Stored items
========

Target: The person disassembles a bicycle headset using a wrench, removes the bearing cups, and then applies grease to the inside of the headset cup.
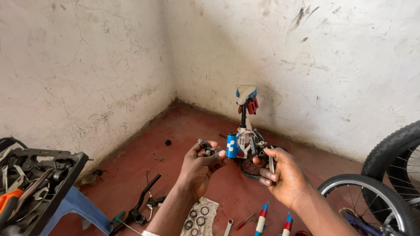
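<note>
Left hand (199,165): closed around a small dark metal part (205,147), thumb and fingers pinching it just left of the blue tube.
Toolbox (37,183): black open case at far left on a blue stool (74,207), crowded with pliers and other tools; an orange handle shows at its near edge.
Brake lever (142,203): black, lying on the red floor (131,144) with its cable parts beside it, left of the left forearm.
Cloth (210,205): pale rag on the floor below the left wrist, carrying several black rubber rings (198,218).
Blue tube (231,145): short cylinder of the small bicycle frame (247,144), directly in front of both hands, between them; a white and blue saddle (246,92) stands above it on a black post.
Right hand (284,175): closed on a slim silver spanner (271,161), fingers wrapped about its shaft, its head up at the frame's fittings.
Screwdrivers (262,218): two with red, white and blue handles on the floor under the right wrist, near a thin red one.
Wheels (372,201): spoked bicycle wheels with black tyres at the right edge.
Doing it well: judged from the grips, the small part wants holding steady and square to the tube while the spanner is seated fully before any turn, so nothing slips or drops among the rings below.
</note>
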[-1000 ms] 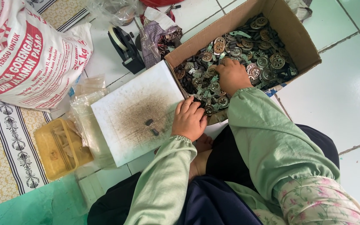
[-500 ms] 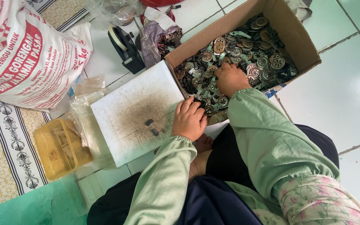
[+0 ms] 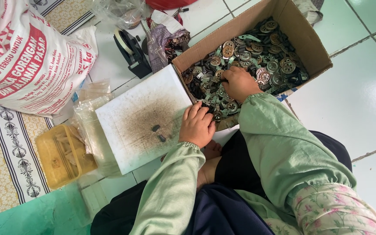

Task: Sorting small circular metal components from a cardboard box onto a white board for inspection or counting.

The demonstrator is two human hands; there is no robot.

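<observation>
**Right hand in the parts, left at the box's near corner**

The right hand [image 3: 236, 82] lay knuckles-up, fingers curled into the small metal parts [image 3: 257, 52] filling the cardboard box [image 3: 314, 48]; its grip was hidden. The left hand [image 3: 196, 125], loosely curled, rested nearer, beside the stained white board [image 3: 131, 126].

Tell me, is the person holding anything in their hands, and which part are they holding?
It cannot be told. The right hand is curled among the metal parts in the cardboard box; the left hand rests at the white board edge.
</observation>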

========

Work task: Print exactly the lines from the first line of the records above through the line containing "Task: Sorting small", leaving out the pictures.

Solved exercise:
Target: The person disassembles a bicycle headset using a wrench, removes the bearing cups, and then applies grease to the inside of the headset cup.
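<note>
Left hand (199,165): closed around a small dark metal part (205,147), thumb and fingers pinching it just left of the blue tube.
Toolbox (37,183): black open case at far left on a blue stool (74,207), crowded with pliers and other tools; an orange handle shows at its near edge.
Brake lever (142,203): black, lying on the red floor (131,144) with its cable parts beside it, left of the left forearm.
Cloth (210,205): pale rag on the floor below the left wrist, carrying several black rubber rings (198,218).
Blue tube (231,145): short cylinder of the small bicycle frame (247,144), directly in front of both hands, between them; a white and blue saddle (246,92) stands above it on a black post.
Right hand (284,175): closed on a slim silver spanner (271,161), fingers wrapped about its shaft, its head up at the frame's fittings.
Screwdrivers (262,218): two with red, white and blue handles on the floor under the right wrist, near a thin red one.
Wheels (372,201): spoked bicycle wheels with black tyres at the right edge.
Doing it well: judged from the grips, the small part wants holding steady and square to the tube while the spanner is seated fully before any turn, so nothing slips or drops among the rings below.
</note>
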[-1000 ms] 
[-500 ms] 
[+0 ms] 

Task: Sorting small circular metal components from a cardboard box onto a white board for inspection or counting.

Nothing remains to be added to the output.